= Summa =

Medieval genre of handbook, summing up a field of knowledge

Summa and its diminutive summula (plural summae and summulae, respectively) was a medieval didactics literary genre written in Latin, born during the 12th century, and popularized in 13th-century Europe. In its simplest sense, they might be considered texts that 'sum up' knowledge in a field, such as the compendiums of theology, philosophy and canon law. Their function during the Middle Ages was largely as manuals or handbooks of necessary knowledge used by individuals who would not advance their studies any further.

==Features==
It was a kind of encyclopedia that developed a matter about Law, Theology or Philosophy most of all. Matters were divided in a more detailed way as it was in the tractatus (treatise), since they were divided into quaestiones (questions) and these ones were also divided into articles. The articles had the following structure:
1. Title of the article as a question and showing two different positions (disputatio).
2. Objections or arguments against one of the alternatives, specially the one that defended the author.
3. Arguments in favor of such an alternative, based on the Bible, the Holy Fathers and so on.
4. Solution, that includes arguments that combine faith and reason and that express the author's thought.
5. The sententia or answer to the question, that consists in the refutation of the initial objections against the author's solution.

==History==
Some historians of theology cite Origen's peri archon as the first summary of Catholic theology. Others consider that the first in point of time is "De Trinitate" by St. Hilary of Poitiers. The distinction has also been accorded to Radulfus Ardens, an eleventh-century theologian and preacher, a native of Beaulieu, author of a comprehensive "Speculum Universale", still in Manuscript. In this wide sense of the word, however, the encyclopedic treatises of St. Isidore of Seville, Rabanus Maurus etc., entitled "De Etymologiis" or "De Universo" might also be considered to be summaries of theology and philosophy.
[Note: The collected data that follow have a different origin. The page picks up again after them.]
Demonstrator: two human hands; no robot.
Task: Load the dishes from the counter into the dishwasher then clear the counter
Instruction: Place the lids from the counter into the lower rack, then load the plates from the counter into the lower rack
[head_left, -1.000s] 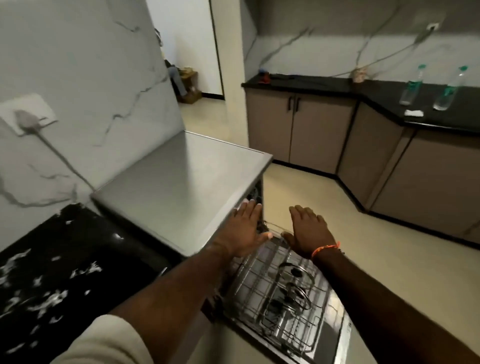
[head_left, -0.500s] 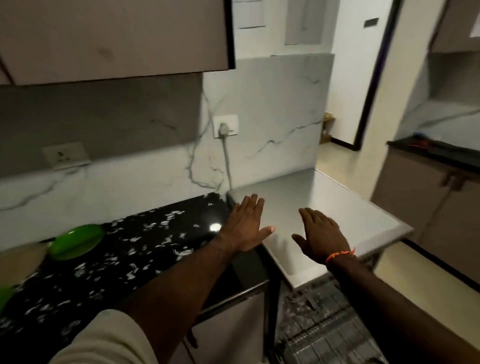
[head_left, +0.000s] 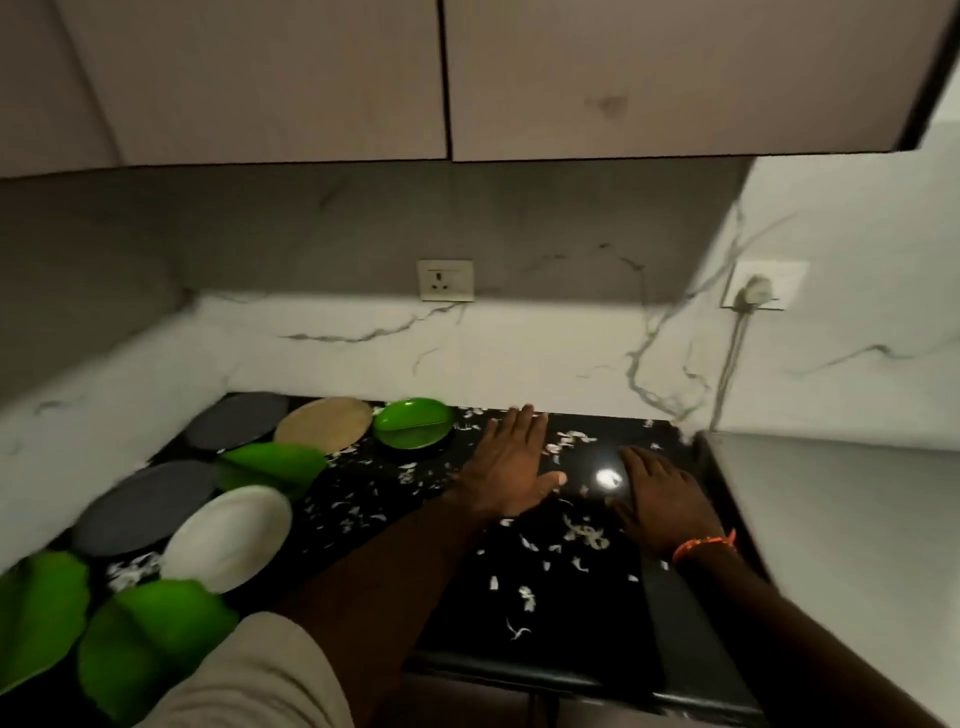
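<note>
a: a second ago you were looking down at the open dishwasher rack, hands over it. now you've swung left to the counter (head_left: 524, 608), and the rack is out of view.

b: so what does that mean for the job?

a: i'd judge you're turning to fetch the next dishes. plenty are left, so loading is far from done.

b: my hands?

a: your left hand (head_left: 511, 467) is flat, fingers straight, holding nothing, over the counter just right of the green bowl (head_left: 413, 428). your right hand (head_left: 660, 499) is also spread and holding nothing, near the steel top (head_left: 831, 519). whether either touches the stone, i can't tell.

b: and the dishes?

a: all to your left: the green bowl at the back, a tan plate (head_left: 324, 423) touching beside it, two grey plates (head_left: 236, 421), a white plate (head_left: 228, 538), and other green pieces, blurred. the bowl and plates look empty as far as i can see. white scraps (head_left: 584, 535) lie scattered on the counter; those will need clearing later.
</note>
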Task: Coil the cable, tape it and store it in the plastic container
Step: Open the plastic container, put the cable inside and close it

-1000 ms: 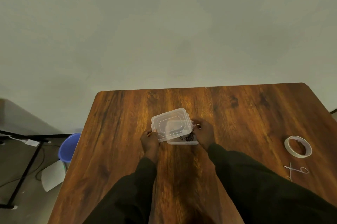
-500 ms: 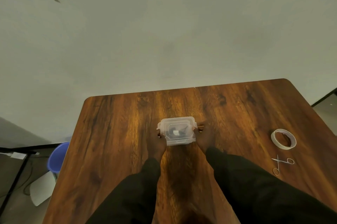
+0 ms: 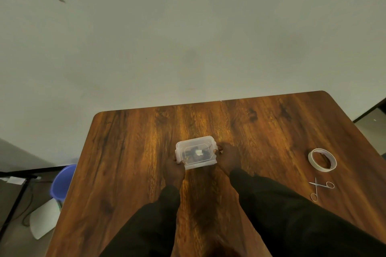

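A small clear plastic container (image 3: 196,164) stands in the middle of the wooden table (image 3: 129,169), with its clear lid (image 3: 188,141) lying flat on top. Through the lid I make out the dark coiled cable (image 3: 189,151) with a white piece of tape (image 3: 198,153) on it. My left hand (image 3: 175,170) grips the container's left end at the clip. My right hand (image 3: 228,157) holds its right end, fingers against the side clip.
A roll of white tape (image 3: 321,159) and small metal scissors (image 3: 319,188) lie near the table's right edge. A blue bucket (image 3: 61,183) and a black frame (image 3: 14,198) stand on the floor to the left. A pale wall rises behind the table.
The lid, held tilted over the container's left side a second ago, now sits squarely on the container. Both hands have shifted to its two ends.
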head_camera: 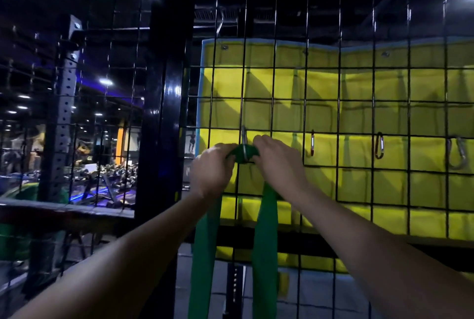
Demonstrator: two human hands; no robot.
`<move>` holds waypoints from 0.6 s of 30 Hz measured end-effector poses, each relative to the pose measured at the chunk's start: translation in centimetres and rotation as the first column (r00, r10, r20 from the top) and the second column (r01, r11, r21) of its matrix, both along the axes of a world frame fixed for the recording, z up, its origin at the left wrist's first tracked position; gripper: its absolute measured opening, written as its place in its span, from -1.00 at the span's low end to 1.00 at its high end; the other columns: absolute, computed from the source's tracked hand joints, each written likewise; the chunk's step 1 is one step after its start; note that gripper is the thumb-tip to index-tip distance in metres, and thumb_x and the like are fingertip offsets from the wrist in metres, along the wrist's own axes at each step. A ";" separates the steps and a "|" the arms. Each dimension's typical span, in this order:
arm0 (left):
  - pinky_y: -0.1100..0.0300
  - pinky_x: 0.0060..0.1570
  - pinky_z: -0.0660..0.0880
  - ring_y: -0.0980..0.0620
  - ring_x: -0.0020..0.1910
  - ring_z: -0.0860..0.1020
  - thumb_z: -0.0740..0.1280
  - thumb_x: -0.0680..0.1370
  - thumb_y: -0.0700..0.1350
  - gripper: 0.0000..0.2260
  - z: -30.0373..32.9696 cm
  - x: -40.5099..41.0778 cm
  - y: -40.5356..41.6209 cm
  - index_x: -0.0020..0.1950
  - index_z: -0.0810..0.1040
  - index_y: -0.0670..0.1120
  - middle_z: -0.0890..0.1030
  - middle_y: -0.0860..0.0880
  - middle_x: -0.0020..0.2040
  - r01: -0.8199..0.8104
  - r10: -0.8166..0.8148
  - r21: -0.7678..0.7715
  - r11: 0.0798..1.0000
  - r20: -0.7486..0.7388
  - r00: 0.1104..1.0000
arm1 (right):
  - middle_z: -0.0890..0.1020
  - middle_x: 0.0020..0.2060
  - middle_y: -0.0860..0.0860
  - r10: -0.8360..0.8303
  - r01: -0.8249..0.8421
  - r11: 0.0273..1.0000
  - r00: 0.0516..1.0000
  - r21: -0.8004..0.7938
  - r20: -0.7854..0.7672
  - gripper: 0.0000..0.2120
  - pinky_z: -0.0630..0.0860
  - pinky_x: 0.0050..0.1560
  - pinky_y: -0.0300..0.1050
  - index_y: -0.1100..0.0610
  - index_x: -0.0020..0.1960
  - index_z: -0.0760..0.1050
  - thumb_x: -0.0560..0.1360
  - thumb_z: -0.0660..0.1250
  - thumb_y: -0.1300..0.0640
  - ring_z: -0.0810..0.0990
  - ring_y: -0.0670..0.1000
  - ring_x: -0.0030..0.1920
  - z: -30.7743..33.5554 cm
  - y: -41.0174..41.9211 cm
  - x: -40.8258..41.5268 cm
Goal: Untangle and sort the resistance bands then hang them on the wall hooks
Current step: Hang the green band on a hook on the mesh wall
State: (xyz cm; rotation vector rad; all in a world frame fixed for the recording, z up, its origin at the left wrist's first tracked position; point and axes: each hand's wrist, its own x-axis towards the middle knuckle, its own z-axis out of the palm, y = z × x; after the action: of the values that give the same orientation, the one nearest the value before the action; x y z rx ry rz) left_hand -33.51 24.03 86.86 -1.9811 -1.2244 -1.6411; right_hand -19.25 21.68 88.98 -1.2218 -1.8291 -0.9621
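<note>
A green resistance band (265, 228) hangs in two long strands down the black wire grid wall (338, 139). Its top loop is bunched at a silver carabiner hook (244, 142) clipped to the grid. My left hand (213, 168) grips the band's top just left of the hook. My right hand (278, 158) pinches it just right of the hook. Both hands sit at the same height, touching the band on either side of the carabiner.
More carabiners hang on the grid to the right: a red one (312, 142), an orange one (379, 145) and a silver one (457, 153). A yellow padded mat (359, 82) lies behind the grid. A black post (164, 113) stands left, with gym equipment beyond.
</note>
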 end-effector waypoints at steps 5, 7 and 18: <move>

In the stricter sense of the word, "Summa" is applied to the more technical systematic compendiums which began to appear in the twelfth century. According to the Stanford Encyclopedia of Philosophy, the form was invented by the grammarian Peter Helias. An alternative title is "Sentences" (Latin Libri Sententiarum), the diminutive, "Summulæ", being of later origin. What is peculiar to "summists" or "sententiaries", as the authors of these works are called, is the adoption of the method first suggested by Gerbert in his "De Rationali et Ratione Uti", and used by Abelard in his "Sic et Non", consisting in an exposition of contradictory views, the affirmative and negative. Progress towards the final form of the thirteenth-century "Summæ" is marked by the greater care which was taken, as time went on, to explain in a systematic manner the apparent contradiction among the conflicting opinions presented. Besides this method of exposition, the twelfth-century summists adopted dialectic definitely as a means of elucidating, not only philosophical, but also theological truth. Finally the summists adopted more or less unanimously a fixed division of the field of theology and philosophy, and adhered more or less closely to a definite order of topics, although varying in their arrangement.
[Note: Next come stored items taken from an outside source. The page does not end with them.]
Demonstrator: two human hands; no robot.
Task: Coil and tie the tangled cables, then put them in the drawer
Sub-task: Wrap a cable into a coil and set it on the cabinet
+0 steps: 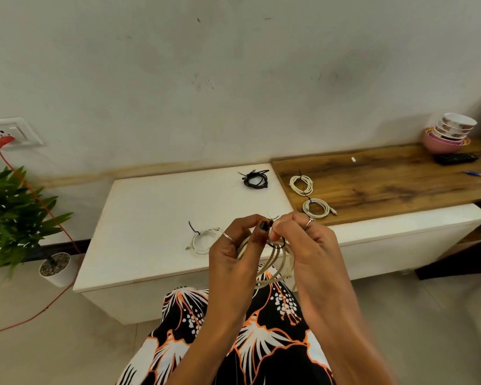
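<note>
Two hands meet above the near edge of the white cabinet (156, 207). The left hand (231, 245) and right hand (303, 240) each pinch an end of a black tie (271, 222), fingers curled tight, around a cream cable coil (272, 270) hanging between them. One tied white coil (203, 241) lies on the cabinet just left of the hands; a black coil (256, 179) lies near its back. Two more white coils (301, 184) (316, 208) lie on the wooden board (386, 182).
</note>
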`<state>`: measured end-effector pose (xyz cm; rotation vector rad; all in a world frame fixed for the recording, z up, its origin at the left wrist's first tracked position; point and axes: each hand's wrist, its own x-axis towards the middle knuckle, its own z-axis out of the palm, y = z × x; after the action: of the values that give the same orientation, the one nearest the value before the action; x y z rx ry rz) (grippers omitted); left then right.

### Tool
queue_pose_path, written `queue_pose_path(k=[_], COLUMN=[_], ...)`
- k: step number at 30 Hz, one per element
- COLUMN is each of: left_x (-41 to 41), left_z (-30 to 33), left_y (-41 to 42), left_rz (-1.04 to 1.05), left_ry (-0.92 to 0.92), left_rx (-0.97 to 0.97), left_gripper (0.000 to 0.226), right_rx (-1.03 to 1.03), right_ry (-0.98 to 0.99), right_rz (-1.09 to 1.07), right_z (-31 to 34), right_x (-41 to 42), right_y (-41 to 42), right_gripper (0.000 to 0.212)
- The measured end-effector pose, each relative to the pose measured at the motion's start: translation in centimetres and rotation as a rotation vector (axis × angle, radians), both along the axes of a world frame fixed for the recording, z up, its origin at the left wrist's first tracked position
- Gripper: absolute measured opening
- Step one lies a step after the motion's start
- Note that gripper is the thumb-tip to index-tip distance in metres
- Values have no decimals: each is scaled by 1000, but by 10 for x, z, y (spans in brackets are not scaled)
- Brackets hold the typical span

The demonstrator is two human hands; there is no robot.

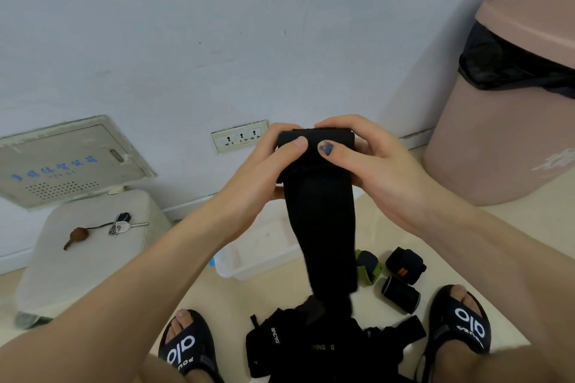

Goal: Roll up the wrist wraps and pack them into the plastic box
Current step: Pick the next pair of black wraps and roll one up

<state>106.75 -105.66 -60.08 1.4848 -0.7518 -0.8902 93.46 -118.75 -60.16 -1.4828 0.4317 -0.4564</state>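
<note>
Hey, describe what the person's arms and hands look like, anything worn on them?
Both forearms are bare, with no sleeves, watch, gloves or rings visible. The left hand shows plain, unpainted nails. The right hand has a dark blue-grey patch on its thumbnail, like chipped polish or a bruise.

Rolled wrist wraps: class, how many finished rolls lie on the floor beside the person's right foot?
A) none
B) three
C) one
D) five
B: three rolled wrist wraps lie together on the floor, one with green trim, one with an orange tag and one plain black, while the left hand and right hand grip a fourth wrap in mid-roll.
</note>
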Motion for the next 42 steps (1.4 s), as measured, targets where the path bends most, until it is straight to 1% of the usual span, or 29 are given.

The first great summist was Peter Lombard (died 1160), author of the Books of Sentences and surnamed "Master of Sentences". The order of topics in the Books of Sentences is as follows: In the first place, the topics are divided into res and signa, or things and signs. "Things" are subdivided into: the object of our happiness, God — to this topic Peter devotes the first book; means of attaining this object, viz., creatures — the topic treated in the second book; virtues, men and angels, that is, special means of happiness and subjects of happiness — the topic of the third book; the fourth book is devoted to signs: the sacraments.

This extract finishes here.